Allow specifying an arrow schema for PartitionedFile by fpetkovski · Pull Request #22360 · apache/datafusion

fpetkovski · 2026-05-19T10:32:20Z

Which issue does this PR close?

Closes Reading arrow schemas from parquet files is expensive #22200.

Rationale for this change

As described in the linked issue, parsing the arrow schema from parquet metadata can be expensive for point lookups, relative to the rest of the query execution pipeline. If the user knows the arrow schema of the file, they should be able to specify it explicitly.
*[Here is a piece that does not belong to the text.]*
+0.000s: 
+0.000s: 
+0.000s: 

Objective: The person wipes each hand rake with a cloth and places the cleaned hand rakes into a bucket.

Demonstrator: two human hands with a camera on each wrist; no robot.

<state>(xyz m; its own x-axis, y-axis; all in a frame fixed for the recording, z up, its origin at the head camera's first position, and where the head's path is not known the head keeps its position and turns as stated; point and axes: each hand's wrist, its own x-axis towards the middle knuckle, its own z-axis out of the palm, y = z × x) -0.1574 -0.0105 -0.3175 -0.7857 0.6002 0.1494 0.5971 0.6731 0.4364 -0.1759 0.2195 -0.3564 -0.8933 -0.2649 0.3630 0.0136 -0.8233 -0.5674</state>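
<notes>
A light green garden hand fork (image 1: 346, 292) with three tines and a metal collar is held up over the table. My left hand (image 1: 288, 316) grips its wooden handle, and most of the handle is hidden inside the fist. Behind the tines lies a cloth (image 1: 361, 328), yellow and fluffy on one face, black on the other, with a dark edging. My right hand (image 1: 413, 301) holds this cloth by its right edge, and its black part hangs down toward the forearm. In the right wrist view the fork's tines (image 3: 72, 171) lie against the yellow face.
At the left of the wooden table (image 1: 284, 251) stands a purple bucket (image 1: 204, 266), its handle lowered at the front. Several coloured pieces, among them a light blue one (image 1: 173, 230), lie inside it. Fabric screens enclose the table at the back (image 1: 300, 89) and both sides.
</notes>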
What changes are included in this PR?

Add a arrow_schema: SchemaRef field to PartitionedFile
Use the arrow_schema field in the parquet opener to bypass schema inference from the ARROW:schema metadata field.

Are these changes tested?

Added unit tests for both matching and mismatching schemas.

Are there any user-facing changes?

There are no breaking changes, the new field is optional and is set to None by default.

kosiew

@fpetkovski
Thanks for working on this. I think there is one end-to-end serialization issue that needs to be addressed before this lands.
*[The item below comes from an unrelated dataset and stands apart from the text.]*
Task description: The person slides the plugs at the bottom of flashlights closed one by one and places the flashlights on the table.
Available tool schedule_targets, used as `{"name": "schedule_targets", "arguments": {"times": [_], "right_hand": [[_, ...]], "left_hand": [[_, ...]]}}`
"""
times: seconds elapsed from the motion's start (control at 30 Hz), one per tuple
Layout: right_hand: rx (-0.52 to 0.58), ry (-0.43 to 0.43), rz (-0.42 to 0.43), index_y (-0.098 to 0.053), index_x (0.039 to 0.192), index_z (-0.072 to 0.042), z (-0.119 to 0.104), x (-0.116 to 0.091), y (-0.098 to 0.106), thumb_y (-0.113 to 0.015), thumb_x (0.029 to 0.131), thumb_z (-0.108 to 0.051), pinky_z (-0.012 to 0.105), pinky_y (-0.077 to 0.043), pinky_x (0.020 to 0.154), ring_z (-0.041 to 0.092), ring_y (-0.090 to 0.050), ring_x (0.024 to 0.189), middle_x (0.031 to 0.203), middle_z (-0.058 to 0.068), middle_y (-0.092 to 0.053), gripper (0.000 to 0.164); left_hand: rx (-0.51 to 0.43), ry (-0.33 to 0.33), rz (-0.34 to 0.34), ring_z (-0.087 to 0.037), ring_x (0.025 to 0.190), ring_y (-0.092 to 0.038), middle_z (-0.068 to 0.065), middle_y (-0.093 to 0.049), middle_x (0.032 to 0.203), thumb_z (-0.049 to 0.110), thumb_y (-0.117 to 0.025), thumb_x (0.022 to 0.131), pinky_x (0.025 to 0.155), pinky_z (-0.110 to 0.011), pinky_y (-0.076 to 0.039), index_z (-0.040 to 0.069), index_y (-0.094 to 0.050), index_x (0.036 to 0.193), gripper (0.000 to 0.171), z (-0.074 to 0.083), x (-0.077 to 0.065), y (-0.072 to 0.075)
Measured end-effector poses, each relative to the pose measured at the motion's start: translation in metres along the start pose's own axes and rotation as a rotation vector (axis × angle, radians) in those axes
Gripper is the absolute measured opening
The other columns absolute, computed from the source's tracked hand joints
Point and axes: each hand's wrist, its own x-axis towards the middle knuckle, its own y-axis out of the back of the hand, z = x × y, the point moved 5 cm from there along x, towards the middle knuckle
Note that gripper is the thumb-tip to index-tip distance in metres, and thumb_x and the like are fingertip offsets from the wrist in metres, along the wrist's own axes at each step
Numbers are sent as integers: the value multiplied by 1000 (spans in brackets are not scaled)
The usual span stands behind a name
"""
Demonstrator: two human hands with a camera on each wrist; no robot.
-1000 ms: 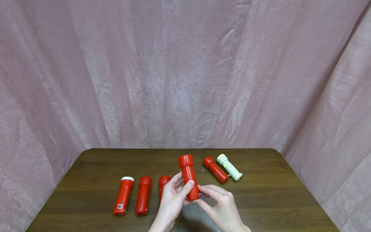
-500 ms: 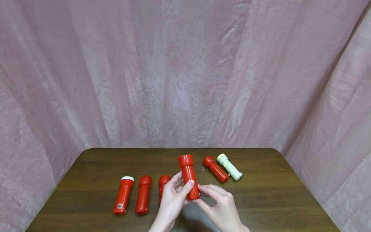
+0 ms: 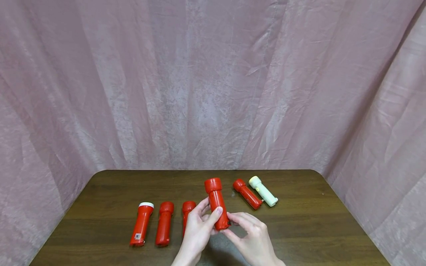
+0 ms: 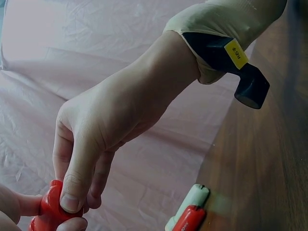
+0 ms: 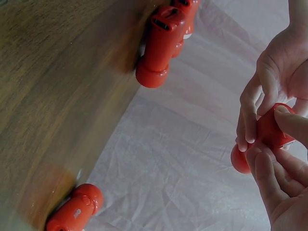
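Observation:
A red flashlight (image 3: 216,201) is held up over the table, head away from me and tail towards me. My left hand (image 3: 197,232) grips its body, thumb lying along the top. With thumb and forefinger, my right hand (image 3: 254,236) pinches the tail end, where a small dark part shows at the corner. In the left wrist view, the right hand's thumb (image 4: 77,183) presses on the red tail. The right wrist view shows both hands around the flashlight (image 5: 273,127); the fingers hide much of its body.
Left of the hands lie a red flashlight with a white rim (image 3: 142,225), a plain red one (image 3: 164,225) and another red one (image 3: 188,210) partly behind the left hand. Further back on the right are a red flashlight (image 3: 247,194) and a pale green one (image 3: 264,193). A pink curtain (image 3: 206,92) hangs behind the table (image 3: 316,221).
A shiny metal bit at the flashlight's tail corner stuck out beside the right fingertips; now that spot looks smaller and dark. Both hands have hardly moved.

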Motion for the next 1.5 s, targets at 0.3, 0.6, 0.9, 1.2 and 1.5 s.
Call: {"name": "schedule_targets", "arguments": {"times": [0.3,0.6,0.9,1.2,1.5], "right_hand": [[76,-5,-48,-79,109,-7,4,1,2,-95,73,-11,12,-59,80,15,-77,82,96,4,-81,40],[49,-31,-66,-80,111,-8,6,-3,5,-94,76,-16,11,-59,83,16,-79,85,99,5,-82,39],[7,18,-72,-81,110,-6,8,-8,4,-91,82,-23,14,-60,85,18,-80,86,99,6,-83,34],[-7,15,-105,-81,109,-6,10,-9,4,-93,78,-19,14,-60,85,17,-80,87,99,5,-83,36],[-41,-28,-160,-82,108,-6,13,-11,1,-96,67,-10,14,-61,83,15,-79,86,99,3,-83,44]], "left_hand": [[51,1,-1,-15,94,-74,-31,-56,149,22,-71,101,70,-33,-66,-6,-39,157,70,0,2,3],[57,2,5,-12,85,-72,-28,-60,144,23,-74,99,67,-34,-66,-6,-41,155,71,-6,4,3],[79,-5,-12,-17,90,-78,-28,-72,123,21,-73,99,67,-31,-66,-10,-43,153,70,-12,4,1],[119,-5,-8,-17,88,-77,-26,-76,113,20,-74,99,66,-31,-66,-11,-43,152,69,-15,8,0],[155,1,12,-17,85,-76,-27,-76,111,17,-74,98,64,-35,-66,-12,-43,152,69,-20,10,0]]}}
kosiew · 2026-05-26T10:46:03Z

    pub metadata_size_hint: Option<usize>,
    pub table_reference: Option<TableReference>,
+    /// A user-provided arrow schema for the file.
+    pub arrow_schema: Option<SchemaRef>,


I think this needs a follow-up before merge. PartitionedFile::arrow_schema introduces a new user-provided scan contract, but physical plan proto serialization currently appears to drop it. datafusion/proto/src/physical_plan/to_proto.rs builds protobuf::PartitionedFile without this field, and datafusion/proto/proto/datafusion.proto does not seem to have a schema field for it.
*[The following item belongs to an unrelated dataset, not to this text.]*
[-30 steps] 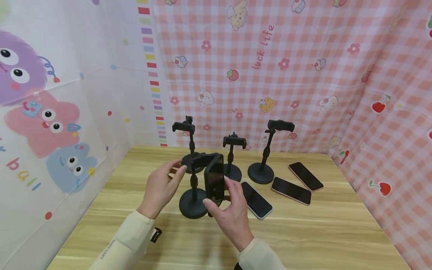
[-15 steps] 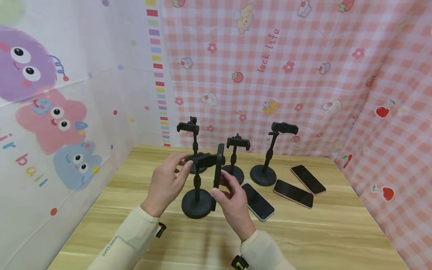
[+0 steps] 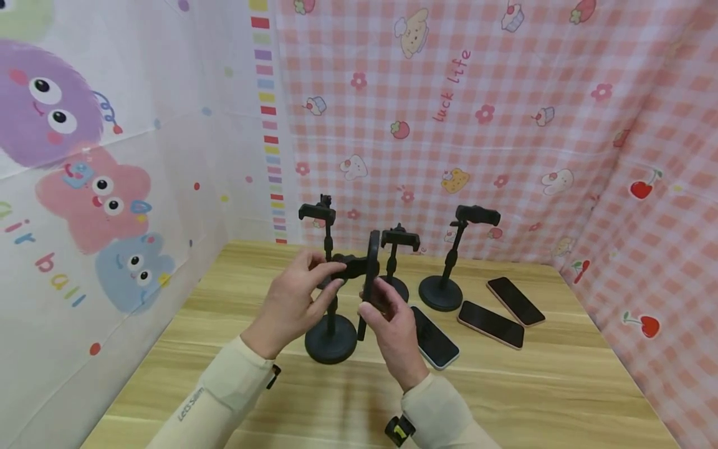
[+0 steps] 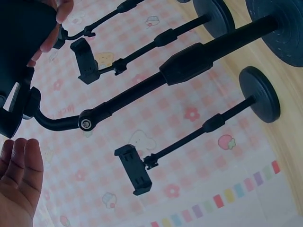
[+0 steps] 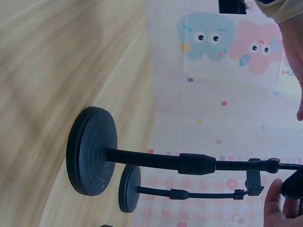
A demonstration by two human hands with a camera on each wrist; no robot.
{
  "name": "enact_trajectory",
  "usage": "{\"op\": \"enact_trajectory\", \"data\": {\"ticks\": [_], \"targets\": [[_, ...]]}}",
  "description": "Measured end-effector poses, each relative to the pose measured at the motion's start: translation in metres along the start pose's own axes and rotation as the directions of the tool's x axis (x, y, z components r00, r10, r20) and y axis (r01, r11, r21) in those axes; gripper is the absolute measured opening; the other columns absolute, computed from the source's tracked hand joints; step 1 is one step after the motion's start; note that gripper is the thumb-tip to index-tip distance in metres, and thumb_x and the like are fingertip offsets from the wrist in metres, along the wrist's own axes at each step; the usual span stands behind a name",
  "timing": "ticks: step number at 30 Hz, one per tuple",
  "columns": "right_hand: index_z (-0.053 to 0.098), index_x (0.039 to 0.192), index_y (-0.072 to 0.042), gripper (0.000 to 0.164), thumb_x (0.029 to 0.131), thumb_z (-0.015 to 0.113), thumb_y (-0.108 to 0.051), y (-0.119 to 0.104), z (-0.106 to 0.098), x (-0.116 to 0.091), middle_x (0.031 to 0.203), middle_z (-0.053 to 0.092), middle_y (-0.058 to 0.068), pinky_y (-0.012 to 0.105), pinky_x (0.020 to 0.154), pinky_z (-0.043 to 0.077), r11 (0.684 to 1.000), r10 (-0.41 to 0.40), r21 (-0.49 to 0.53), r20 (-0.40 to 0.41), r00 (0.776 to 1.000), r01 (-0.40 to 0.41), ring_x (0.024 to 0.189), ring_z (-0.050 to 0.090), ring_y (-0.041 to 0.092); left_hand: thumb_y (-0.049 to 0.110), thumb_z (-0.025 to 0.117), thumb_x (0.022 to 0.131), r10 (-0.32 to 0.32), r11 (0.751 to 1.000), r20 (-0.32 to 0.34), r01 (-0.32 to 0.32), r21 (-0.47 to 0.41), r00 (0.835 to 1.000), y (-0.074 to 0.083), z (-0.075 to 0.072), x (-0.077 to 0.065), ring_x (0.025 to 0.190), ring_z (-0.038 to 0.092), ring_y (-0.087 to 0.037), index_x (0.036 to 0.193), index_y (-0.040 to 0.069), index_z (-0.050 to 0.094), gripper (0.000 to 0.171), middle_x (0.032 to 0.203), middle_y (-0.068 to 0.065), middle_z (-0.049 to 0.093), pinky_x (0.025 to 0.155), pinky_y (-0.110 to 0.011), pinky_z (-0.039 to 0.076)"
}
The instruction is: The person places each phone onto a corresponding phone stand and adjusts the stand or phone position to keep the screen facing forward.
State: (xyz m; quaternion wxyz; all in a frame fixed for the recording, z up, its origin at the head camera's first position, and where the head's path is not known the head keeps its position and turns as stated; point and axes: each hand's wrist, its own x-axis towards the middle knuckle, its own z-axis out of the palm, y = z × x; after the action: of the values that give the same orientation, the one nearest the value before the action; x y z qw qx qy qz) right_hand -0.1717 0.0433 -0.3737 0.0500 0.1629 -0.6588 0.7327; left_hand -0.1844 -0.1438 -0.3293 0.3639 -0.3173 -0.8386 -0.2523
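In the head view, a black smartphone (image 3: 369, 274) stands on edge, gripped by my right hand (image 3: 395, 321) between thumb and fingers. It meets the right end of the black clamp (image 3: 356, 267) on the nearest phone stand, whose round base (image 3: 331, 340) rests on the table. My left hand (image 3: 297, 302) reaches to the clamp's left side with thumb and fingers extended. In the left wrist view, the left fingers (image 4: 21, 182) are straight, just short of the clamp (image 4: 16, 109). The right wrist view catches only the right hand's fingertips (image 5: 274, 203) beside a dark edge.
Behind are three more black phone stands, with clamps at left (image 3: 316, 214), middle (image 3: 401, 239) and right (image 3: 478, 215). Three phones lie face up at right: a white-edged one (image 3: 434, 340) and two pink-edged ones, near (image 3: 491, 324) and far (image 3: 516, 301). Patterned cloth walls surround the wooden table (image 3: 538, 386).
My right hand has turned the phone from showing its screen to edge-on and raised it slightly. The left hand has moved right, closer to the clamp. The head view has shifted slightly.
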Motion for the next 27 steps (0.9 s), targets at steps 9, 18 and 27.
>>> {"op": "enact_trajectory", "data": {"ticks": [9, 18, 27], "targets": [[0.050, 0.136, -0.011, 0.062, 0.082, 0.074, -0.028, 0.003, 0.012, 0.005, 0.127, 0.053, 0.010, 0.052, 0.103, 0.040, 0.990, -0.031, -0.140, -0.138, 0.990, 0.012, 0.110, 0.053, 0.021, 0.016, 0.068, 0.087, -0.013, 0.999, 0.033, 0.012, 0.041, 0.999, 0.001, -0.002, 0.006, 0.066, 0.047, -0.014, 0.104, 0.006, 0.069, 0.020, 0.090, -0.009, 0.055, 0.047, -0.032, 0.045], [0.054, 0.131, -0.018, 0.062, 0.077, 0.078, -0.035, 0.006, 0.025, 0.010, 0.123, 0.050, 0.007, 0.049, 0.097, 0.046, 0.977, -0.129, -0.198, -0.255, 0.958, 0.079, 0.104, 0.053, 0.019, 0.013, 0.067, 0.086, -0.013, 0.998, 0.057, 0.009, 0.059, 0.998, 0.003, -0.002, 0.011, 0.067, 0.047, -0.015, 0.098, 0.005, 0.069, 0.015, 0.087, -0.007, 0.054, 0.049, -0.033, 0.046], [0.053, 0.133, -0.017, 0.067, 0.075, 0.079, -0.037, 0.008, 0.025, 0.011, 0.124, 0.051, 0.006, 0.048, 0.100, 0.045, 0.980, -0.113, -0.187, -0.280, 0.953, 0.061, 0.107, 0.053, 0.017, 0.013, 0.064, 0.088, -0.001, 0.997, 0.096, -0.006, 0.073, 0.995, 0.005, -0.002, 0.015, 0.065, 0.046, -0.014, 0.096, 0.008, 0.068, 0.011, 0.085, -0.007, 0.055, 0.049, -0.032, 0.045]]}}
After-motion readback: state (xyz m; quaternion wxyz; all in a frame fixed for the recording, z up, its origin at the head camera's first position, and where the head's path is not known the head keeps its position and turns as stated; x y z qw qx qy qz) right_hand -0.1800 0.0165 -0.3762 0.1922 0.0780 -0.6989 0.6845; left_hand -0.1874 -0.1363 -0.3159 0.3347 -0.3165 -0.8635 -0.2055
As a result, a Parquet scan that is serialized and deserialized would lose the explicit schema and fall back to parsing ARROW:schema, so the main guarantee from this change would not hold end to end.

Could you please add this field to the proto model and conversions, plus a roundtrip test showing that PartitionedFile::with_arrow_schema(...) survives physical plan or PartitionedFile proto serialization?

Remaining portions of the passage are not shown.